Welcome to Guus Schrijvers

Wat leren we over de lange termijn effecten van telemonitoring op gebruik en kosten van zorg voor patiënten met hartfalen en COPD?

Rolien de Jong, verbonden aan de Hogeschool Utrecht, geeft naar aanleiding van een recente publicatie van Van der Burg et al een overzichtelijke inleiding en wijst op vervolgvragen en de verantwoordelijkheid van de overheid in deze.

In de langdurende zorg is telemonitoring (het verzamelen van data door de patiënt die op afstand door professionals worden beoordeeld om de behandeling in goede banen te leiden) al sinds de komst van internet een belofte. Potentieel kan het bijdragen aan alle doelen van Triple Aim[1]: verbeterde ervaren zorg voor de individuele patiënt, verbeterde gezondheid voor de burgers en verlaagde kosten. Ondanks ondersteunende programma’s vanuit VWS[2], enthousiaste ehealth ondernemers, innovatieve zorgprofessionals en onderzoeksresultaten die veelal of geen verslechtering of verbetering laten zien[3], heeft opschaling nog niet op grote schaal plaatsgevonden.

Hoewel we inmiddels weten dat techniek geen belemmering voor gebruik door de patiënt hoeft te zijn, is er nog veel dat we niet weten. We kunnen stellen dat er nog veel te weinig bekend is over welke e-health-toepassing voor welke doelgroep, in welke context, op welke plek in het zorgproces en in combinatie met welke frequentie van reguliere praktijkconsulten, relevant en toepasbaar is[4]. Het is daarom waardevol dat Van der Burg etal. bestaande data nader hebben bestudeerd en daarover onlangs hebben gepubliceerd.

Samenvatting

In deze studie is de effectiviteit van telemonitoring bij thuiswonende patiënten met ernstig hartfalen en COPD geëvalueerd. Dit werd gedaan door te onderzoeken of, bij gebruik van telemonitoring, het aantal en de duur van ziekenhuisopnames afnam evenals de kosten van de zorg. Er werd gebruik gemaakt van bestaande data, waarbij er tot 3 jaar opvolging plaats vond.

De resultaten lieten zien dat bij patiënten met hartfalen zowel het aantal als de duur van de ziekenhuisopnames significant afnam, evenals de zorgkosten. Bij COPD patiënten namen alleen de zorgkosten af (met 54%). Geconcludeerd werd dat telemonitoren effectief is voor patiënten met hartfalen maar niet voor patiënten met COPD, maar dat de kosten in beide gevallen substantieel verminderen.

Verklaringen voor deze uitkomst voor COPD wordt gezocht in dat er voor COPD geen duidelijke, thuis-meetbare, indicatoren om exacerbatie te voorkomen zijn onderzocht. Dit in tegenstelling tot hartfalen, waarbij gewicht een duidelijke, behandelbare indicator is. De hypothese voor de dalende zorgkosten zou kunnen zijn dat er bij gebruik van telemonitoring minder gebruik wordt gemaakt van consultaties en andere onderzoeken, terwijl opnames niet te voorkomen zijn.

Bijzonder is dat er weinig verloop is onder de patienten. Ze bleven data aanleveren tegen verwachting in.

Betekenis voor Nederland

Van belang voor de langdurige zorg in Nederland is dat er positieve (of gelijkblijvende) resultaten zijn bereikt bij twee grote groepen patiënten met een chronische ziekte, door gepersonaliseerde en geintegreerde zorg te leveren.

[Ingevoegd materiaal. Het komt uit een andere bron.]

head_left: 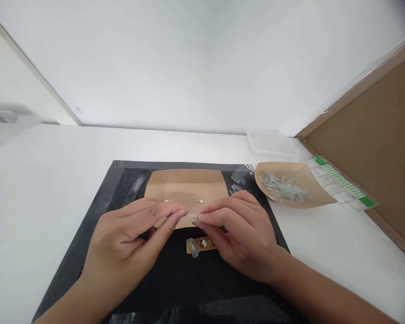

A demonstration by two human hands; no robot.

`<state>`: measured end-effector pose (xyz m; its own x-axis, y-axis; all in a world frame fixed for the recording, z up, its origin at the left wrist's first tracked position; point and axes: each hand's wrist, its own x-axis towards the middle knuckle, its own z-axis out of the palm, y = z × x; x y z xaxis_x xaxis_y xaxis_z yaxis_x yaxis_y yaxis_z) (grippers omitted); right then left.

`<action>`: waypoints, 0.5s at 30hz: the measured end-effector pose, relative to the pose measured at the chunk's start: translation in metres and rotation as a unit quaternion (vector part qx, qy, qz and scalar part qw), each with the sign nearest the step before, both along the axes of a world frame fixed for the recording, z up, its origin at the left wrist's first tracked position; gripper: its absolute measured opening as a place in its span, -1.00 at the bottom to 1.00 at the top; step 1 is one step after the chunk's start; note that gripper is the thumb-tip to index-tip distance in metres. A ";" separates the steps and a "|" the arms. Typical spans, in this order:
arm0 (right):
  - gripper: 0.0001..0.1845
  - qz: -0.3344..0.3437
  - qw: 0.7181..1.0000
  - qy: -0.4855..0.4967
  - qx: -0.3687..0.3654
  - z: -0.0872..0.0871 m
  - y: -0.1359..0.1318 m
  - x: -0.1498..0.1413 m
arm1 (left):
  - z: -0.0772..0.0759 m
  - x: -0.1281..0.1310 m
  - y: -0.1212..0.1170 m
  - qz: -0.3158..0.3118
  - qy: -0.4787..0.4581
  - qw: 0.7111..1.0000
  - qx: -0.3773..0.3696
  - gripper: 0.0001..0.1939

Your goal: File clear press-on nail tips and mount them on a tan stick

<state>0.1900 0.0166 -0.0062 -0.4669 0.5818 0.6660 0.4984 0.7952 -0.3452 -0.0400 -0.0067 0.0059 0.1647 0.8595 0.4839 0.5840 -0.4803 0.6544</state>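
Note:
My right hand (pixel 238 229) pinches a small clear false nail tip (pixel 193 220) between thumb and fingers. Close by on its left, my left hand (pixel 131 238) has thumb and index finger pressed together; what lies between them, if anything, is too small to make out. Both hands are above the near edge of a brown paper sheet (pixel 185 177) strewn with small white scraps. Just below the fingertips, a gold-brown strip (pixel 207 248) lies on the black mat, partly covered by my right hand. Another clear nail tip (pixel 193 248) lies across its left end.
At the right, a brown paper holder (pixel 280 167) contains many clear nail tips (pixel 285 188). Beside it lies a clear sheet with a green printed band (pixel 344 182). A translucent tray (pixel 272 143) stands behind. The black mat (pixel 175 288) covers the white table; a cardboard panel (pixel 367 117) borders the right.

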 end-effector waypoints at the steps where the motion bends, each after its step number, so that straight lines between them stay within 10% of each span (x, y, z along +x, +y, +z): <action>1: -0.84 -0.004 1.000 0.004 -0.004 0.000 0.000 0.000 | -0.001 -0.001 0.000 0.015 0.011 1.000 0.006 -0.84; 15: -0.77 -0.041 0.997 0.027 -0.058 -0.001 0.004 0.005 | -0.016 -0.009 0.007 0.084 0.081 0.992 0.050 -0.87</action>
<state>0.1948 0.0202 -0.0072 -0.3805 0.6907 0.6149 0.5384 0.7061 -0.4599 -0.0494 0.0001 -0.0100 0.1065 0.8303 0.5470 0.7548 -0.4257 0.4991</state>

  • Gepersonaliseerd omdat voor iedere patiënt een eigen bandbreedte voor signalering wordt vastgesteld en de patiënt kan zelf ook zien en handelen als de bandbreedte wordt overschreden.
  • Geïntegreerd omdat telemonitoring is ingebed in de bestaande behandeling. Mogelijk zou verdere integratie plaats kunnen vinden met de eerstelijn. Door gezamenlijke validering van de telemonitoring-meetinstrumenten ontstaat vertrouwen en consistent beleid met alle betrokken professionals.

Hoe versnellen we de inzet van telemonitoring in de zorg voor chronisch zieken?

Van belang voor versnellen van de toepassing van telemonitoring is de cocreatie tussen professionals, patiënten en ontwikkelaars. De initiële gebruikers kunnen helpen om het ontwerp aan te passen zodat ook grotere groepen patiënten telemonitoring gaan gebruiken.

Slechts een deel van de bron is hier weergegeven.